[EXERCISE BRIEF]
Establish how many lines in the material include the string "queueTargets" and report it as a lone number.

[DATA SHOWN]
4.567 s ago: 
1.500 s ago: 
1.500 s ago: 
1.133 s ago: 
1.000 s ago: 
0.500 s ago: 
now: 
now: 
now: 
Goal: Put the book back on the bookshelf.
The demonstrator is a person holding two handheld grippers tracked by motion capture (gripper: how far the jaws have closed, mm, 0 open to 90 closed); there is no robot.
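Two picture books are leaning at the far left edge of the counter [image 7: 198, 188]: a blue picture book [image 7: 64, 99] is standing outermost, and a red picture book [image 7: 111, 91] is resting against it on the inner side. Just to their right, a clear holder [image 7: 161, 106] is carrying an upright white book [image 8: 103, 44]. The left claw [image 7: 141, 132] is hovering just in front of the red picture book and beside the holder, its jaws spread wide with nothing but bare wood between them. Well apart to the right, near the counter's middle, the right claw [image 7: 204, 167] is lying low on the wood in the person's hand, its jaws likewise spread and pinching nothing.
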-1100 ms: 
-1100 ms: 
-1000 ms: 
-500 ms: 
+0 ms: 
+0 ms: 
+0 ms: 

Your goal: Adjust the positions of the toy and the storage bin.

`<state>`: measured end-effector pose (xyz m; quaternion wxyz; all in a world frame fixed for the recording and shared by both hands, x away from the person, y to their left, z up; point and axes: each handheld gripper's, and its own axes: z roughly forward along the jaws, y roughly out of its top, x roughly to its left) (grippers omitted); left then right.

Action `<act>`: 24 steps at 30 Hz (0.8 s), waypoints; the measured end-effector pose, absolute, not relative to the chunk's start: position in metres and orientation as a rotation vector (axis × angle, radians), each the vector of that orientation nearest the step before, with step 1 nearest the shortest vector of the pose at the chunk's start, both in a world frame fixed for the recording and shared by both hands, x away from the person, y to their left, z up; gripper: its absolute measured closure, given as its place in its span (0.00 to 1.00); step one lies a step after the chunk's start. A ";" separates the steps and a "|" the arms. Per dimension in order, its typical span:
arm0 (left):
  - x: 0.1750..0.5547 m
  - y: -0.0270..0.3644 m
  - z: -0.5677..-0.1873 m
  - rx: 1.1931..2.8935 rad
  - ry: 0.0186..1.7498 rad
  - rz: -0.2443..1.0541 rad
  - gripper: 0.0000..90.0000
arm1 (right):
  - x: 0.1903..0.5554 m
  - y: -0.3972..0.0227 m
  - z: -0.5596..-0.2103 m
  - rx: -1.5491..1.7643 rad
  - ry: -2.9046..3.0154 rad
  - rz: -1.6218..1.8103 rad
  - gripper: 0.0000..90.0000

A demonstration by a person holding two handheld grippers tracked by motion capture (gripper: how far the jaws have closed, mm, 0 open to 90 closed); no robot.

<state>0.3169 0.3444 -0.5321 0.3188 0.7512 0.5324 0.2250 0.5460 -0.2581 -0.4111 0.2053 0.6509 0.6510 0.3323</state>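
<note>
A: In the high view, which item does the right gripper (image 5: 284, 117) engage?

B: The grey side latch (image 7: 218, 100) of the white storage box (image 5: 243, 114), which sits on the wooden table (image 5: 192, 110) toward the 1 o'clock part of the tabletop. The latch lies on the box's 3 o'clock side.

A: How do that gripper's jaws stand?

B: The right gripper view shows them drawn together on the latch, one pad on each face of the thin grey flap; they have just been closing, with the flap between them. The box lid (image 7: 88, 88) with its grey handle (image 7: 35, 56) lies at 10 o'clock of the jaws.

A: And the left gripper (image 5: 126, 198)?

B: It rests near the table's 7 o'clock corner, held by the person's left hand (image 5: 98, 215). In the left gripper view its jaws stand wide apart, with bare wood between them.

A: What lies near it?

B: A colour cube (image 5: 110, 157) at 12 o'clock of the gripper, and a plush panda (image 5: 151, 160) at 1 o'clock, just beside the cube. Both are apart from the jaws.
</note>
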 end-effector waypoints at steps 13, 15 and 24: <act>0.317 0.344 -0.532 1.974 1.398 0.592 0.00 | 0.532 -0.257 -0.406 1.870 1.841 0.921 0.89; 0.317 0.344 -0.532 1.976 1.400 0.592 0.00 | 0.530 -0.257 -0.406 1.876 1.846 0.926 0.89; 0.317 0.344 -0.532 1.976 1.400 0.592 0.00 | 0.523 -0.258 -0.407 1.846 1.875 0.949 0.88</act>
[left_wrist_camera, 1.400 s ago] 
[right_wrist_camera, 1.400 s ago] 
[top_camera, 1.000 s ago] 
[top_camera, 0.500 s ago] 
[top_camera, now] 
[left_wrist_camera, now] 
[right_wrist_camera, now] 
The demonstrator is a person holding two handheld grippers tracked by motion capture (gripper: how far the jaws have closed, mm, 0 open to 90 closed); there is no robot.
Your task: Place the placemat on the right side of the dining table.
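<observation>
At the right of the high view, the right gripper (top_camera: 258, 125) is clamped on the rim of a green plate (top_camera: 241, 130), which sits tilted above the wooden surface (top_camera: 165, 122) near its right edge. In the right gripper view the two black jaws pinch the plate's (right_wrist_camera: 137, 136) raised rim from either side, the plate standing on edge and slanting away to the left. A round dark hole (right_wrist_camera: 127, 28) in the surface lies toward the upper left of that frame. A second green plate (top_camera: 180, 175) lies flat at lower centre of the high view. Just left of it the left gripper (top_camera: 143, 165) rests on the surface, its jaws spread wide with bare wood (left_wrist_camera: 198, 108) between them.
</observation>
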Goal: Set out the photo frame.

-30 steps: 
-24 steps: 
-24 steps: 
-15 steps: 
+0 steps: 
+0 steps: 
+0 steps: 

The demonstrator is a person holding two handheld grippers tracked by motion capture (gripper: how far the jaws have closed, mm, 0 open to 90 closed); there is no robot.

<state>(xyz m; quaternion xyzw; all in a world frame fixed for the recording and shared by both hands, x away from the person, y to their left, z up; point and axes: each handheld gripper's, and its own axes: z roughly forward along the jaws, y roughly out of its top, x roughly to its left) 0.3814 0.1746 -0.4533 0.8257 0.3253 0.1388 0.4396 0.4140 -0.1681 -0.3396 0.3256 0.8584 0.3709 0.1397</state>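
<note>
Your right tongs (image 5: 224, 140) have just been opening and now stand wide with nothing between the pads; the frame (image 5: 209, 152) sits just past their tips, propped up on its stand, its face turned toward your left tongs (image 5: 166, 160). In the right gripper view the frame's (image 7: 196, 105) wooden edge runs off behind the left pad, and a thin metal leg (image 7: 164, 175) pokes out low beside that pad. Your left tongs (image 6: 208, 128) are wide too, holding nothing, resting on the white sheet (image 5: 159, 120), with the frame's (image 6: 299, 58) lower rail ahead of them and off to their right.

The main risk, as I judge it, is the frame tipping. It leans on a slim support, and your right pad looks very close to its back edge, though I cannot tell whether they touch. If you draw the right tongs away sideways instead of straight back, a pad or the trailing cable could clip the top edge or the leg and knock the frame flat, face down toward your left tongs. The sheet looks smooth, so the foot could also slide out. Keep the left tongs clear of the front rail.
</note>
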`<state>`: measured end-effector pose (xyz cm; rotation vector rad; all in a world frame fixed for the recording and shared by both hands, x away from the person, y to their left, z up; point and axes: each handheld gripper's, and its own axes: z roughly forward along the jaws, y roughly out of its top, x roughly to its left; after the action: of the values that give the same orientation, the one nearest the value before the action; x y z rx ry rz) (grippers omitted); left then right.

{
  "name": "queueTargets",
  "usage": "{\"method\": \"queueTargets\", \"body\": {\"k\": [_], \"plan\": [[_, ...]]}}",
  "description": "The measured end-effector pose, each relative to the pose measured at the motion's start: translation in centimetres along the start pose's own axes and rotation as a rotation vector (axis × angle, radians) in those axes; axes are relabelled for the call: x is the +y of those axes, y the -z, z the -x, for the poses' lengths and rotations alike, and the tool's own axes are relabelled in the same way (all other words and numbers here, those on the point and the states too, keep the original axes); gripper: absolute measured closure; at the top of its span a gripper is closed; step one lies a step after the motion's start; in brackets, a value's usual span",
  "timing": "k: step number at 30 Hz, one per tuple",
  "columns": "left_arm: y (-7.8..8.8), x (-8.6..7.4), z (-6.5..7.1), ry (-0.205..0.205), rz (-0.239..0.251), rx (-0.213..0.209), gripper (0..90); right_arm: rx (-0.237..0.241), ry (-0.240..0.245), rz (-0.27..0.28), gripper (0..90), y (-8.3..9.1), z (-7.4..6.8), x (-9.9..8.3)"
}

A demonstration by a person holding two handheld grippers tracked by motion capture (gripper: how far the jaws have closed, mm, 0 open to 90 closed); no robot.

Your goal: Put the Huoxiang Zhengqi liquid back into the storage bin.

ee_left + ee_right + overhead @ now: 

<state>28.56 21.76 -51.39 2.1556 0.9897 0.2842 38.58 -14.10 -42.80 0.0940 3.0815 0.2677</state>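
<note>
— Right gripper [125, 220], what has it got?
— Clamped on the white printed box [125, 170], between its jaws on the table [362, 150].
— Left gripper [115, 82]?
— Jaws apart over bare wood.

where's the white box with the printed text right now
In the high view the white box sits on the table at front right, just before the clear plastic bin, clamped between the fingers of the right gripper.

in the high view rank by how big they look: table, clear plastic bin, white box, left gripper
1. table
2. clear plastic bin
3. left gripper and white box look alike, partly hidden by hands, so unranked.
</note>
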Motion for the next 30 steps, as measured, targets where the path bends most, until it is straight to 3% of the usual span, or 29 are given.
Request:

[OUTPUT FOR THIS EXERCISE]
2